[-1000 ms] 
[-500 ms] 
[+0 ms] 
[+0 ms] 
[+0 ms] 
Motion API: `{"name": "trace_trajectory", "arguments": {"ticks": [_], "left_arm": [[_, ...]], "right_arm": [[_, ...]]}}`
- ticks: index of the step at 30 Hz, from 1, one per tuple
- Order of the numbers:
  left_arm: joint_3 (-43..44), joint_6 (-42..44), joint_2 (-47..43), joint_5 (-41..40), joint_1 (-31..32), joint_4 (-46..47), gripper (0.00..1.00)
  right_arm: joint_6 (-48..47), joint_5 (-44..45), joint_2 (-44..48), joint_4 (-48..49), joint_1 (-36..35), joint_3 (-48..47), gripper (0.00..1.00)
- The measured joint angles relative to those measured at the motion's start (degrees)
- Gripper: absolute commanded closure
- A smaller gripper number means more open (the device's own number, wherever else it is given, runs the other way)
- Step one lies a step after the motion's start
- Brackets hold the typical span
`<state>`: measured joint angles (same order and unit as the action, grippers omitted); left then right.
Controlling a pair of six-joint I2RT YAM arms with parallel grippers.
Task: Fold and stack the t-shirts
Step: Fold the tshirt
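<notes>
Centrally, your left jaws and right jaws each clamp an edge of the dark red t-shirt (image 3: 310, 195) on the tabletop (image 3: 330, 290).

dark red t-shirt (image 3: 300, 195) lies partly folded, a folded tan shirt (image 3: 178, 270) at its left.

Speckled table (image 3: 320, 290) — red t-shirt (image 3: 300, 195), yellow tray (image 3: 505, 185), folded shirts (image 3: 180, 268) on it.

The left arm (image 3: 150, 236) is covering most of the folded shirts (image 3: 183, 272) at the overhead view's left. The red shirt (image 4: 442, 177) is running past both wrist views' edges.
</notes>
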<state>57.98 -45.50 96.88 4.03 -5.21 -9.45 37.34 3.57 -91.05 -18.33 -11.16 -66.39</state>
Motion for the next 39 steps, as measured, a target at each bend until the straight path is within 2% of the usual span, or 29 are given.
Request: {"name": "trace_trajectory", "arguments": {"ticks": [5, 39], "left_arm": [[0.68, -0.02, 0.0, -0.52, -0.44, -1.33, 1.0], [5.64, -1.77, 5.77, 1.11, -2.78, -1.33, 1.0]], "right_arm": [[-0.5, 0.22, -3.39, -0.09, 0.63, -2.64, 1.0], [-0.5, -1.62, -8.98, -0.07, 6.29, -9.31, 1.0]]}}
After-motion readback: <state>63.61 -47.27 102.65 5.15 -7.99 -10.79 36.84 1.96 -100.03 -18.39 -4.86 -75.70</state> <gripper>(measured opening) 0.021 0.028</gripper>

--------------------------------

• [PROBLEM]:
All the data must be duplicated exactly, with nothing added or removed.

• [YOUR SOLUTION]:
[-1000 ms] 
[-500 ms] 
[+0 ms] 
[+0 ms] 
[+0 ms] 
Motion API: `{"name": "trace_trajectory", "arguments": {"ticks": [_], "left_arm": [[_, ...]], "right_arm": [[_, ...]]}}`
- ticks: index of the step at 30 Hz, from 1, one per tuple
- Order of the numbers:
  left_arm: joint_3 (-43..44), joint_6 (-42..44), joint_2 (-47..43), joint_5 (-41..40), joint_1 (-31..32), joint_4 (-46..47), gripper (0.00..1.00)
  right_arm: joint_6 (-48..47), joint_5 (-44..45), joint_2 (-44..48), joint_4 (-48..49), joint_1 (-36..35), joint_3 (-48..47), gripper (0.00..1.00)
- The measured joint angles relative to those measured at the motion's start (degrees)
- Gripper: absolute commanded closure
- A smaller gripper number means more open (the device's own number, wherever else it is given, runs the other way)
- Step one lies a step after the motion's start
- Brackets hold the typical span
`<state>`: measured joint angles (same order and unit as the action, grippers omitted); left then right.
Controlling a pair of six-joint I2RT YAM arms with parallel grippers.
Task: Fold and stack the t-shirts
Step: Fold the tshirt
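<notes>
Centrally, your left jaws and right jaws each clamp an edge of the dark red t-shirt (image 3: 310, 195) on the tabletop (image 3: 330, 290).

dark red t-shirt (image 3: 300, 195) lies partly folded, a folded tan shirt (image 3: 178, 270) at its left.

Speckled table (image 3: 320, 290) — red t-shirt (image 3: 300, 195), yellow tray (image 3: 505, 185), folded shirts (image 3: 180, 268) on it.

The left arm (image 3: 150, 236) is covering most of the folded shirts (image 3: 183, 272) at the overhead view's left. The red shirt (image 4: 442, 177) is running past both wrist views' edges.
</notes>
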<state>57.98 -45.50 96.88 4.03 -5.21 -9.45 37.34 3.57 -91.05 -18.33 -11.16 -66.39</state>
Motion for the next 39 steps, as measured, a target at each bend until the straight path is within 2% of the usual span, or 29 are given.
Request: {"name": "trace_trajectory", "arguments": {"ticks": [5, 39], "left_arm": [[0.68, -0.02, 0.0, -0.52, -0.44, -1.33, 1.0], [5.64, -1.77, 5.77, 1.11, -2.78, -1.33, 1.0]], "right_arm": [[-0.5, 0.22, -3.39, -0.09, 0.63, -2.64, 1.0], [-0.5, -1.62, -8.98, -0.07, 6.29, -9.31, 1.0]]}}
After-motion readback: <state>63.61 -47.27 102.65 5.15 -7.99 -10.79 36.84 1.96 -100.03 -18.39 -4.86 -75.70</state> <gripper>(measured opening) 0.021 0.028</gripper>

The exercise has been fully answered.